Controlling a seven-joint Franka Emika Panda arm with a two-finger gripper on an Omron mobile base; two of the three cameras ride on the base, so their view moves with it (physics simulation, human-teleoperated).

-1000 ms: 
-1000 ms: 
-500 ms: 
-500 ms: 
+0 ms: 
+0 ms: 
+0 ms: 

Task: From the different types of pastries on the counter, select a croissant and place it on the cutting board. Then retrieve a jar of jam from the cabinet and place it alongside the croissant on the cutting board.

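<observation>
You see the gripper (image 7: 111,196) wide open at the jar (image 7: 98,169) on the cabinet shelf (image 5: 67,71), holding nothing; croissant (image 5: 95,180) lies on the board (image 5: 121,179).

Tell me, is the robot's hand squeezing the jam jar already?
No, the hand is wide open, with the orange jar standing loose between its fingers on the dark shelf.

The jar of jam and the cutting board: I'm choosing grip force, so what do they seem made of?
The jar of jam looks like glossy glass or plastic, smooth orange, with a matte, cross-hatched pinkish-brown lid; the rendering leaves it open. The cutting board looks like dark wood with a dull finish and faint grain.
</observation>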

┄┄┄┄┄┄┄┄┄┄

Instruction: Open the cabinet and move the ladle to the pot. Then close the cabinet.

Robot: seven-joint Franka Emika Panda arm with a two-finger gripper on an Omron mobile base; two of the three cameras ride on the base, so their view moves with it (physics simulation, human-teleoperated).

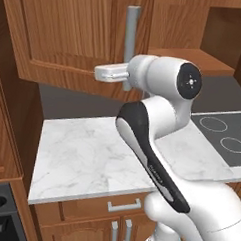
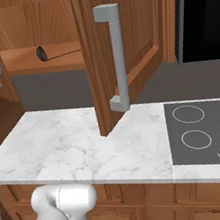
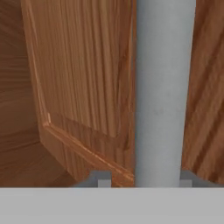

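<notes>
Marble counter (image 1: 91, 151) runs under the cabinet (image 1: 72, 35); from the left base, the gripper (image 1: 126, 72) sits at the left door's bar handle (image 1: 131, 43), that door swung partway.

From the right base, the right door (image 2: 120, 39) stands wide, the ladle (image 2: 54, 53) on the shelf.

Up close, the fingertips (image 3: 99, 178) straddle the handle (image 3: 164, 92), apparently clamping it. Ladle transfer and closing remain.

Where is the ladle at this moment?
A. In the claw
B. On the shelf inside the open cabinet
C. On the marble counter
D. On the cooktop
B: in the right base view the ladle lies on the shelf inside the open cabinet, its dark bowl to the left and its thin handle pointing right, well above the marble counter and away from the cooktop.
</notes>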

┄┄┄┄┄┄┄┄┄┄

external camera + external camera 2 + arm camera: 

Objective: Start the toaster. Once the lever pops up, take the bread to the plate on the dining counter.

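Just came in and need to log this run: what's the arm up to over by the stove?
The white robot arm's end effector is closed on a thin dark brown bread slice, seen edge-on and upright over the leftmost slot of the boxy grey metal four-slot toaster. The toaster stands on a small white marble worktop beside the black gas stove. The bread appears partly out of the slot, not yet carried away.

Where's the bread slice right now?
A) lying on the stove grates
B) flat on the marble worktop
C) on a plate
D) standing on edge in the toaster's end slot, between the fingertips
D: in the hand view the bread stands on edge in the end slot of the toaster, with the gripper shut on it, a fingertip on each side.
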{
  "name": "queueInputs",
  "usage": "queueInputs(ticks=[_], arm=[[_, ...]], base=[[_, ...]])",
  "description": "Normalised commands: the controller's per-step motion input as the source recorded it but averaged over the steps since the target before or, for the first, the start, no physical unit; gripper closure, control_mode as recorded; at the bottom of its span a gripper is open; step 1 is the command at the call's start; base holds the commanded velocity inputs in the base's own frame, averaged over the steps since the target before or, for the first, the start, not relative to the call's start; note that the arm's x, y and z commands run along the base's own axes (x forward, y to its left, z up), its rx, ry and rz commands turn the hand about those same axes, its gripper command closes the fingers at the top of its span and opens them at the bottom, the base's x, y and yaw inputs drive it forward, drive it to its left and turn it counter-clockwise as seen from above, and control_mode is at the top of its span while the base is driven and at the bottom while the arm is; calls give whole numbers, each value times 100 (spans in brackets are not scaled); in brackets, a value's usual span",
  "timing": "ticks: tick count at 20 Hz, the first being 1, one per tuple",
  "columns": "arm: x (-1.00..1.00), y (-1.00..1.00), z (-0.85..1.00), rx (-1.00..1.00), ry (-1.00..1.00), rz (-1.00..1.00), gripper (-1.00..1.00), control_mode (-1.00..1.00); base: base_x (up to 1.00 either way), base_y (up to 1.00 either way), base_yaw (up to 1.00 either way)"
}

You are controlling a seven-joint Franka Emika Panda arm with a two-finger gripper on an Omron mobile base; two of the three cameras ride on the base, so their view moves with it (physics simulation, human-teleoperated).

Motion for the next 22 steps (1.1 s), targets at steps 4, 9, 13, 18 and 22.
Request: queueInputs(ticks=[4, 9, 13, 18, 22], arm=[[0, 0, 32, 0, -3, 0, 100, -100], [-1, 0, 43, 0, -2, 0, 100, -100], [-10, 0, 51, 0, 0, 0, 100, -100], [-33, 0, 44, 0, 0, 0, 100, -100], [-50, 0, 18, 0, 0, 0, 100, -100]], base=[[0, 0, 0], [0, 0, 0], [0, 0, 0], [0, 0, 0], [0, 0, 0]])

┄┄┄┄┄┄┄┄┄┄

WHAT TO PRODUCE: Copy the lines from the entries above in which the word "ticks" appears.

ANSWER BOX:
  "usage": "queueInputs(ticks=[_], arm=[[_, ...]], base=[[_, ...]])",
  "timing": "ticks: tick count at 20 Hz, the first being 1, one per tuple",
Request: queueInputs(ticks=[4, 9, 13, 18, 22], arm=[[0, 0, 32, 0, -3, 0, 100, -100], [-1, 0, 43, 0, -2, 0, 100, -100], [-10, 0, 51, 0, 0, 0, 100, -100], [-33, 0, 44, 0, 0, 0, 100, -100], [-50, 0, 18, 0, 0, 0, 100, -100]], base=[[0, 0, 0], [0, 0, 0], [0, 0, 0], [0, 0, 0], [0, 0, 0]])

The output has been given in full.